= History of Pathanamthitta district =

This is the History of Pathanamthitta district. Pathanamthitta district is located in the southern region of Kerala, a state in South India.

==History of Pandalam dynasty==
It is believed that the Pandya kings of Tamil Nadu fled to Pandalam in the face of an attack from Cholas and settled there in the land they bought from Kaipuzha Thampan, a landlord. The Pandya dynasty had provinces on either sides of the Western Ghats.

===Travancore Rule===
The King of Pandalam helped Marthanda Varma to conquer the Kayamkulam province.
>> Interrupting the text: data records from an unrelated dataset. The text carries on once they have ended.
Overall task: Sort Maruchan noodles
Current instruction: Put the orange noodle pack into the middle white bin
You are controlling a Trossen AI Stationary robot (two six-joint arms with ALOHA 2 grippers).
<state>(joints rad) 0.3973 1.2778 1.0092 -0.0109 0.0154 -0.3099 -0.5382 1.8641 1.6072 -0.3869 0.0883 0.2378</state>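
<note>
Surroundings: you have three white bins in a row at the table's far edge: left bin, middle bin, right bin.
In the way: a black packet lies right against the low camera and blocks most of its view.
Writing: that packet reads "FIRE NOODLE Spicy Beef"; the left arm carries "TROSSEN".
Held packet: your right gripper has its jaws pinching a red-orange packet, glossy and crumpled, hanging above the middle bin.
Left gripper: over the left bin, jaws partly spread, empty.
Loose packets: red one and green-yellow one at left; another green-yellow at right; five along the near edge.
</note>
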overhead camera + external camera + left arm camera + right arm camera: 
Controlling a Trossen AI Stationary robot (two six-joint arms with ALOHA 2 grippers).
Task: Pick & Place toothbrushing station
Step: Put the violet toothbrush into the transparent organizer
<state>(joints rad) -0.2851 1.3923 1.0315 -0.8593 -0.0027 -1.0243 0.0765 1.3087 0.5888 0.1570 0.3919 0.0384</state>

In return for this help, Marthanda Varma did not attempt to attack and conquer Pandalam or Adoor, during the expansion of his kingdom.Pandalam was annexed to Travancore in 1820. Before the formation of Pathanamthitta district, Pandalam was in Mavelikara taluk of Alappuzha district. King Marthandavarma once came to Sasthamcotta to hide from ettuveettil pillai's (a wealthy family who tried to capture King Marthandavarma and to get hold of his throne) and sought the help of nellimuttil family . Mannadi is also another historical place near Adoor where Velu Thampi Dalava died evading the Britishers.
Pandalam was part of Central Travancore and was never directly under British Rule.
Pathanamthitta was a major town of wealthy Hindu, Syrian Christian families .

===Late Travancore Rule and Indian Rule===
By the twentieth century Adoor was a fully developed town, with modern facilities like schools, libraries, hospitals etc.
After the independence of India, Adoor was made a municipality in 1988 and Pandalam after 2000.

==History of Ranni==
The history of Ranni can be traced 5000 years back to the early settlement activity of Adi Dravidans around Sabarimala and Nilackal. The temple at Sabarimala is an early temple of Kerala, dating back to around 2000 years. The deity's sitting posture and resemblance of the prayer 'Sharanam vili' to "Buddham Sharanam / Sangam Sharanam" points to the Buddhist past. Buddhist hermits always prefer to stay in interior jungles for solitary contemplation to attain Nirvana. The word 'Ayya' is a Buddhist Pali word means Lord/God. There was an ancient trade route passed through Nilackal between Kerala and Pandian kingdom.